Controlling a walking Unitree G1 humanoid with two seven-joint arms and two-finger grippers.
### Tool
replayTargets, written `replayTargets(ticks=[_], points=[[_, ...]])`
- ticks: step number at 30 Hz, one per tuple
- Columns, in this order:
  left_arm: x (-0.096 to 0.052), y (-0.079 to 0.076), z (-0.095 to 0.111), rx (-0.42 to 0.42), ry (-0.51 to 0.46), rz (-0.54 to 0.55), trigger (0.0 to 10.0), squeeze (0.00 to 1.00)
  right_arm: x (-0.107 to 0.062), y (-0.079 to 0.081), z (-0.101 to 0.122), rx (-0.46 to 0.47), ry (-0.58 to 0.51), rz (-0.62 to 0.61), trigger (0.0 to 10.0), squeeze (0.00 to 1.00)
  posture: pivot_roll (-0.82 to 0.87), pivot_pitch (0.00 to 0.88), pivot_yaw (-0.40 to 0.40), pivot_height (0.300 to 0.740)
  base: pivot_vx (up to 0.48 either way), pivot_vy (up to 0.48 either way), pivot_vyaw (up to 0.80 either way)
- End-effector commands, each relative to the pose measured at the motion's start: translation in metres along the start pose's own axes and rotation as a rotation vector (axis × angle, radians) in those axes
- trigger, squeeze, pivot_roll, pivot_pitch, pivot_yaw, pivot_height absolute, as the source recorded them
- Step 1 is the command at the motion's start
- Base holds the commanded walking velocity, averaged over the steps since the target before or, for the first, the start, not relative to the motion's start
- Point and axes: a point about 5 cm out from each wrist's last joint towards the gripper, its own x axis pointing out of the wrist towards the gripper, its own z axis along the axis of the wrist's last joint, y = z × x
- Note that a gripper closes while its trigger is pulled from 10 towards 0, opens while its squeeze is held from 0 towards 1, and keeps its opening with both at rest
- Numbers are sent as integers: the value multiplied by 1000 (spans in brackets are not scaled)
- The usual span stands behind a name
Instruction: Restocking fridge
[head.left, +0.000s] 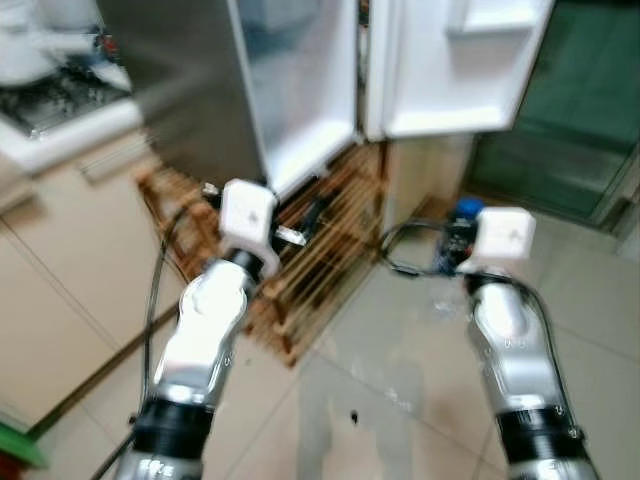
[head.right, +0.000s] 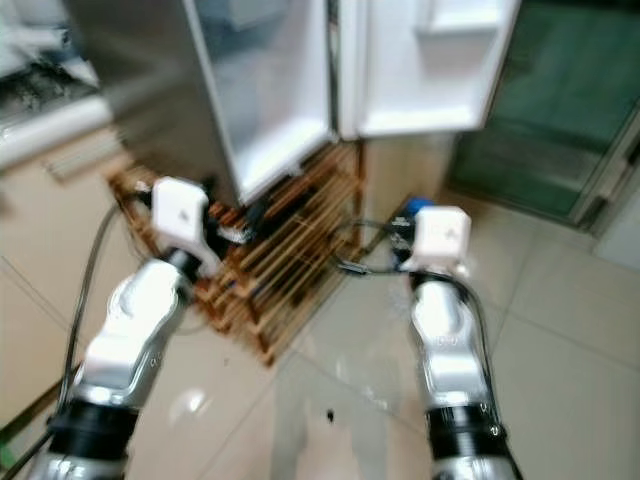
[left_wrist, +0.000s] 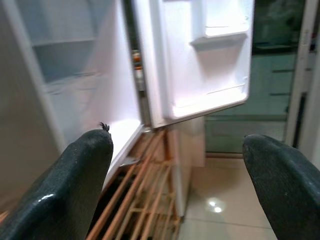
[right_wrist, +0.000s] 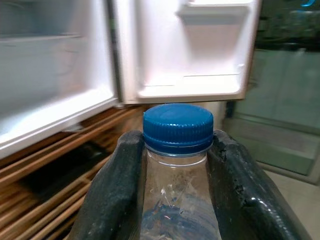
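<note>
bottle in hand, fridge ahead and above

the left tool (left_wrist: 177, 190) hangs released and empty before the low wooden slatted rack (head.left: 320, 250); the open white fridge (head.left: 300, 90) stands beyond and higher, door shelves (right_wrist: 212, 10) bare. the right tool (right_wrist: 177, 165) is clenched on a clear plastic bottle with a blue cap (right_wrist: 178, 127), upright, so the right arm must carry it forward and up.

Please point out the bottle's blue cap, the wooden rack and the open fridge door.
blue cap (right_wrist: 178, 127), right wrist view, cap side.
wooden rack (head.left: 330, 240), left eye view, slats.
fridge door (left_wrist: 210, 65), left wrist view, inner panel.
</note>
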Motion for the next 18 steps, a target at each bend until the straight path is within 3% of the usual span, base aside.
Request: replayTargets(ticks=[1, 4, 18], points=[[3, -7, 3, -4, -10, -25, 10000, 0, 2, -11, 10, -22, -56, -34, 10000, 16, -46, 0, 80, 740, 480, 0, 0], [4, -7, 2, -5, -10, -28, 10000, 0, 3, -11, 10, -31, -52, -32, 10000, 16, -48, 0, 78, 740, 480, 0, 0], [-1, 1, -22, 13, 94, 22, 10000, 0, -3, -19, 5, -22, -43, -46, 10000, 55, -54, 0, 80, 740, 480, 0, -755]])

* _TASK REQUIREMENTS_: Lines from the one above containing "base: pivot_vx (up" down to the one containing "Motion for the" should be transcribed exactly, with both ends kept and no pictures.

* _ANSWER SECTION_:
  base: pivot_vx (up to 0.48 either way), pivot_vy (up to 0.48 either way), pivot_vyaw (up to 0.80 either way)
- End-effector commands, each relative to the pose measured at the motion's start: translation in metres along the start pose's own axes and rotation as a rotation vector (axis × angle, radians) in those axes
- trigger, squeeze, pivot_roll, pivot_pitch, pivot_yaw, pivot_height absolute, as the source recorded them
- Step 1 is the command at the motion's start
- Base holds the commanded walking velocity, averaged over the steps since the target before or, for the first, the start, not relative to the motion's start
- Point and axes: a point about 5 cm out from each wrist's last joint towards the gripper, its own x axis pointing out of the wrist towards the gripper, its own z axis along the axis of the wrist's last joint, y = z × x
- Note that a gripper closes while its trigger is pulled from 10 towards 0, opens while its squeeze is held from 0 towards 1, and keeps its opening with both at rest
- Numbers are sent as integers: the value multiplied by 1000 (spans in brackets are not scaled)
- The usual span stands behind a name
Instruction: Restocking fridge
[head.left, +0.000s] 
[head.right, +0.000s] 
[left_wrist, +0.000s] 
[right_wrist, +0.000s] 
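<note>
bottle in hand, fridge ahead and above

the left tool (left_wrist: 177, 190) hangs released and empty before the low wooden slatted rack (head.left: 320, 250); the open white fridge (head.left: 300, 90) stands beyond and higher, door shelves (right_wrist: 212, 10) bare. the right tool (right_wrist: 177, 165) is clenched on a clear plastic bottle with a blue cap (right_wrist: 178, 127), upright, so the right arm must carry it forward and up.

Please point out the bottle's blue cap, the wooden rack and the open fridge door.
blue cap (right_wrist: 178, 127), right wrist view, cap side.
wooden rack (head.left: 330, 240), left eye view, slats.
fridge door (left_wrist: 210, 65), left wrist view, inner panel.
</note>
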Motion for the next 18 steps, a target at each bend until the straight path is within 3% of the usual span, base aside.

No further output will be produced for this exercise.